Une étude de mariaDB publiée début juin montre bien que 40 % des répondants dans le monde vont accélérer leur migration vers le Cloud, 51 % envisageant d’y porter un plus grand nombre d’applications pour être mieux armés et 39 % se préparant à une migration totale.
« L’infrastructure Cloud étant par défaut conçue et sécurisée pour fournir un accès depuis n’importe où, il est inutile de faciliter ou de configurer le travail à distance car il s’agit du mode de vie natif. Les entreprises ont conscience que de nombreux changements structurels vont perdurer et que les futurs coups de freins brutaux de l’activité (suite à une nouvelle pandémie ou à une catastrophe de toute autre nature) doivent être anticipés et planifiés. D’où la migration accélérée vers le Cloud des applications métiers critiques ainsi que des bases de données et ressources analytiques dans le Cloud dont elles dépendent. » indique Franz Aman, directeur marketing de mariaDB Corporation.

 


La priorité des DSI est d’optimiser les importants surcoûts IT

Le cabinet d’études Gartner estime que les dépenses IT mondiales devraient chuter en 2020 d’environ 8 % à 3 460 milliards de dollars tous secteurs confondus.

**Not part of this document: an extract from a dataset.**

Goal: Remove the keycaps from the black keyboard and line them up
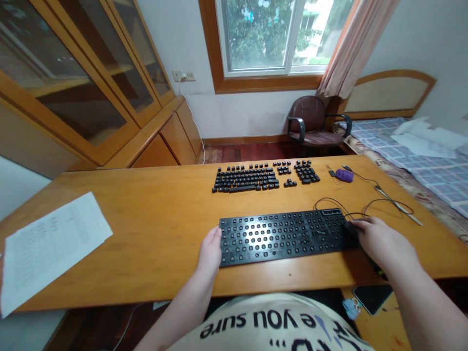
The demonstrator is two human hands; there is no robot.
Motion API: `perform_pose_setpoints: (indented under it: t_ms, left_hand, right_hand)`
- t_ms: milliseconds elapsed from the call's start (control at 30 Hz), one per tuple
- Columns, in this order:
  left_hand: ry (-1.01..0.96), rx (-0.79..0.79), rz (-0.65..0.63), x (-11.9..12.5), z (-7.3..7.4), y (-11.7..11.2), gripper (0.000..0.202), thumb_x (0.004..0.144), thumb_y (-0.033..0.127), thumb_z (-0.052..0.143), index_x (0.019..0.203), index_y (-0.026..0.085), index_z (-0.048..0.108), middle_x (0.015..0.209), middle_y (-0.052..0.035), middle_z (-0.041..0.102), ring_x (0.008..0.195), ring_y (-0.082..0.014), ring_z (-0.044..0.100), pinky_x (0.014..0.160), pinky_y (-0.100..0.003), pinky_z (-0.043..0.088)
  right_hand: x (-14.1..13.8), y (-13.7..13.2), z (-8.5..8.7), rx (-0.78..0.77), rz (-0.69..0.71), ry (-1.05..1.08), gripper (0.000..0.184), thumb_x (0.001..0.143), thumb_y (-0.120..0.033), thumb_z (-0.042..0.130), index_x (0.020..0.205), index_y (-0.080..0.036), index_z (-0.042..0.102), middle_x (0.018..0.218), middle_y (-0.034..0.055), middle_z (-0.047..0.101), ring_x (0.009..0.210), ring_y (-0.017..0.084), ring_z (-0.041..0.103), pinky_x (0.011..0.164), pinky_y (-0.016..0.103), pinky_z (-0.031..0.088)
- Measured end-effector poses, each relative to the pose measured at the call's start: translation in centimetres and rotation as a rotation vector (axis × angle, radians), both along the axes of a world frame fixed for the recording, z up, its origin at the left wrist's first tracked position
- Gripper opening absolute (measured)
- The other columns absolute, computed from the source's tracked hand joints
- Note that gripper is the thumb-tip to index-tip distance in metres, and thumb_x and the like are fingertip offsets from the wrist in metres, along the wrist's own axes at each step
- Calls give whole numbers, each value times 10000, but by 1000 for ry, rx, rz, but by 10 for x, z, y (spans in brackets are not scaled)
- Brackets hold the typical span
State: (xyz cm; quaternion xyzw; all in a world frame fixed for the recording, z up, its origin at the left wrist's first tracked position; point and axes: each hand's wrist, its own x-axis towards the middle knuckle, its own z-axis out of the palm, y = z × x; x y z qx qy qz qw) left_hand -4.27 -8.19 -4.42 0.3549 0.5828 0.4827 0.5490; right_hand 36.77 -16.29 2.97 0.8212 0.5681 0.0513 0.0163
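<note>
A black keyboard base (288, 236) with its keycaps off lies on the wooden desk in front of me, rows of bare switch posts showing. At its left end my left hand (211, 248) grips the edge, thumb on top. My right hand (378, 239) is closed at the right end around a dark object (353, 236) that I cannot make out. Beyond the base, the loose black keycaps (246, 179) are laid out in keyboard order. A cable (329, 199) runs from the base's upper right.
Printed sheets (54, 243) lie on the desk (153, 229) at left. Toward the right are a purple item (344, 175), a thin pointed tool (398, 204) and looping cable. A phone (373, 298) rests below the desk edge. An armchair (310, 119) stands behind the desk, beside a bed (431, 165).
</note>
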Motion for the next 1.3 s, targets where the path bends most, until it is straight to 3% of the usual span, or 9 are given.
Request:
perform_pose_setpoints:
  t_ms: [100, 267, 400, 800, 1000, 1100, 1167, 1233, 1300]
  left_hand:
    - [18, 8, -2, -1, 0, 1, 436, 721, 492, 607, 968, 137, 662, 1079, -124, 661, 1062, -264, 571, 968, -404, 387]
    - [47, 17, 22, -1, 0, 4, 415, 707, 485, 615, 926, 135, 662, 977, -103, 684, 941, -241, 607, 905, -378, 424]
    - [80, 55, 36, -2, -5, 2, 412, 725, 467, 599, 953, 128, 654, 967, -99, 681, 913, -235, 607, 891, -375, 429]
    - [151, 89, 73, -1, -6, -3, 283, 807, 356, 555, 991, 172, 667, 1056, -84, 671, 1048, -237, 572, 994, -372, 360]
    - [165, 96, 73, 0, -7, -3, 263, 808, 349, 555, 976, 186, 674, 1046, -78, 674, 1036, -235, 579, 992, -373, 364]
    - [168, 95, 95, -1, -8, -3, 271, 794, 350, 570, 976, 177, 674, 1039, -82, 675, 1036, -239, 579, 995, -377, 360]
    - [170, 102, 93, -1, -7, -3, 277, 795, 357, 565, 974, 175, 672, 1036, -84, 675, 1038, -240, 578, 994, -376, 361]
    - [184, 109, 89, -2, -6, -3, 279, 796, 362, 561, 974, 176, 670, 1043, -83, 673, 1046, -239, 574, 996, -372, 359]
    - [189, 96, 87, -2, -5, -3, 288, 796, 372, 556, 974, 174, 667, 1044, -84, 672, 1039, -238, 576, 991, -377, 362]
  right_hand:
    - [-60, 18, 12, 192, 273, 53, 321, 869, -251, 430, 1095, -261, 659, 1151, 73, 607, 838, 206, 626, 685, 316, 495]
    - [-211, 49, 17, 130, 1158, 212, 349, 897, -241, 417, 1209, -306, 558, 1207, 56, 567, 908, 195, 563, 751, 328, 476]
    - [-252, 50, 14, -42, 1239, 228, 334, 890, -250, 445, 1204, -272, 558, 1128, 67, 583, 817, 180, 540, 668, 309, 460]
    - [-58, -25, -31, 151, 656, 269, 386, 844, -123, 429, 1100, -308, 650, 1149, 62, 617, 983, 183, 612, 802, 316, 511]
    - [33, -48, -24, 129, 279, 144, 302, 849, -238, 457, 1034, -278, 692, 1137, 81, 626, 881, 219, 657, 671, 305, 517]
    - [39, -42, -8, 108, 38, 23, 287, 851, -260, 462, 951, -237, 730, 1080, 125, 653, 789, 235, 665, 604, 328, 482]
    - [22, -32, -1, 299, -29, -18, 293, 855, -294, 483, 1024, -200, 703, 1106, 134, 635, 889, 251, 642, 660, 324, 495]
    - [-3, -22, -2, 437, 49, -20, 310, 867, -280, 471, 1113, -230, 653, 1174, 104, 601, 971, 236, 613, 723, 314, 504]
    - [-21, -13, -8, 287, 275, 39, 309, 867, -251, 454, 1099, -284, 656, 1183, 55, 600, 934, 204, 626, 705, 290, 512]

La priorité actuelle des DSI est d’optimiser les importants surcoûts IT générés par la situation d’urgence sanitaire. Leurs nouveaux investissements seront donc réduits au minimum en 2020. Certaines sociétés continueront d’investir dans des outils facilitant davantage la rationalisation et la sécurisation des infrastructures IT existantes, afin de les rendre plus réactives en cas de nouvelle crise majeure. « La priorité sera donnée aux opérations qui permettent de maintenir l’activité, ce qui sera la première priorité pour la plupart des organisations jusqu’en 2020 », a déclaré John-David Lovelock, VP Gartner.

« La reprise des dépenses informatiques sera lente en 2020, les secteurs les plus touchés, tels que le divertissement, le transport aérien et l’industrie lourde, mettront plus de trois ans pour revenir aux niveaux de dépenses informatiques de 2019 », estime John-David Lovelock.